2. I am indebted to Dr. C. W. F. Everitt for informing me of this letter.

BIBLIOGRAPHY

I. Original Works. Most of Waterston’s published works are reprinted in The Collected Scientific Papers of John James Waterston, edited with a biography by J. S. Haldane (Edinburgh, 1928). This volume omits the following papers: “An Account of an Experiment on the Sun’s Actinic Power,” in Monthly Notices of the Royal Astronomical Society, 17 (1856-1857), 205–206; “On Certain Inductions With Respect to the Heat Engendered by the Possible Fall of a Meteor Into the Sun: and on a Mode of Deducing the Absolute Temperature of the Solar Surface From Thermometric Observation,” in Philosophical Magazine, 4th ser., 19 (1860), 338–343, and Monthly Notices of the Royal Astronomical Society, 20 (1860), 196–202; “Note of an Experiment on Voltaic Conduction,” in Philosophical Magazine, 4th ser., 31 (1866), 83–84. In addition there are brief reports of his papers presented at British Association meetings in Athenaeum (1851), 776; (1852), 980; (1853), 1099-1100. Unpublished materials may be found in the archives of the Royal Society of London.

II. Secondary Literature.
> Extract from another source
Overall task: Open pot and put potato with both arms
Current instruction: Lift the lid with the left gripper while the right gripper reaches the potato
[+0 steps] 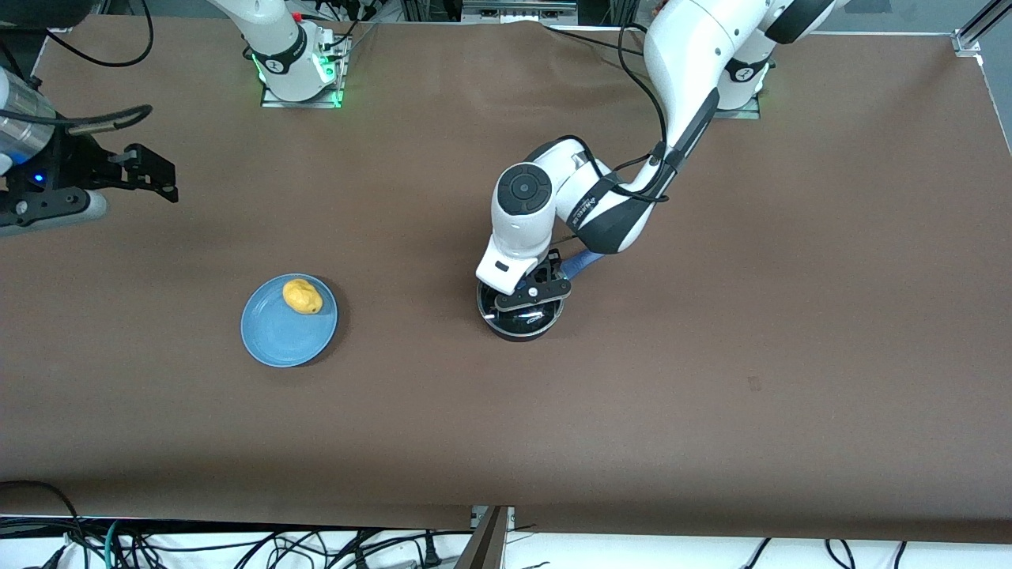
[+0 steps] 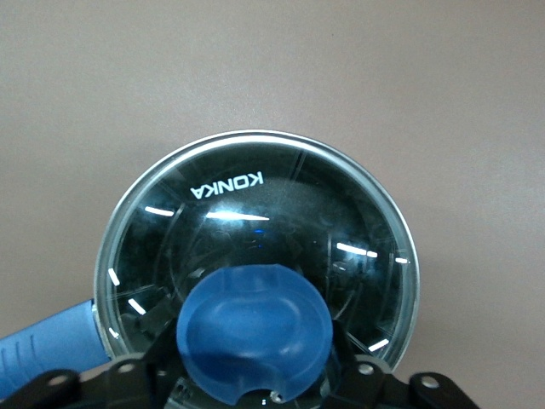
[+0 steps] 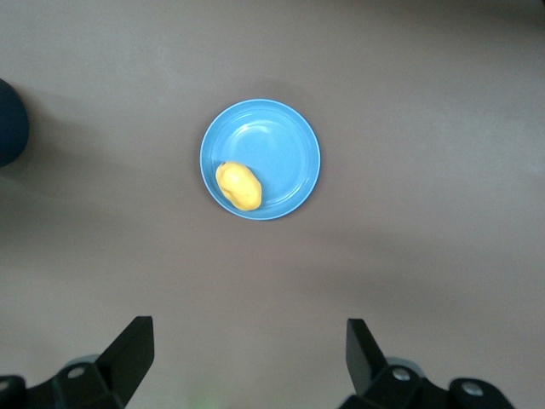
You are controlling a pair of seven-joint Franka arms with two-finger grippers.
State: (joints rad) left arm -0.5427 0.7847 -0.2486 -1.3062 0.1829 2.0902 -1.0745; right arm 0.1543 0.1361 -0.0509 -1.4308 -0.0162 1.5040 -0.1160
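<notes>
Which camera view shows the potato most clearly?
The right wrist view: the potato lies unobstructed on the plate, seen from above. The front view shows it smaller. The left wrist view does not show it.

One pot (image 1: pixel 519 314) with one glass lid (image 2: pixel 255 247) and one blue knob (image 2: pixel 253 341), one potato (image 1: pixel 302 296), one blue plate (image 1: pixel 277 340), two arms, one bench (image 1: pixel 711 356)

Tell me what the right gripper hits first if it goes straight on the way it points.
Probably bare table: the right gripper stands open and high, with the plate and potato slightly off its line.
</notes>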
J. S. Haldane’s “Memoir of J. J. Waterston” is printed in the Papers (see above); it includes biographical information, portraits, and extensive discussion of Waterston’s scientific work and opinions. See also S. G. Brush, “The Development of the Kinetic Theory of Gases. II. Waterston,” in Annals of Science, 13 (1957), 275–282, and :John James Waterston and the Kinetic Theory of Gases,” in American Scientist, 49 (1961), 202–214; and E. E. Daub. “Waterston, Rankine, and Clausius on the Kinetic Theory of Gases,” in Isis, 61 (1970), 105–106.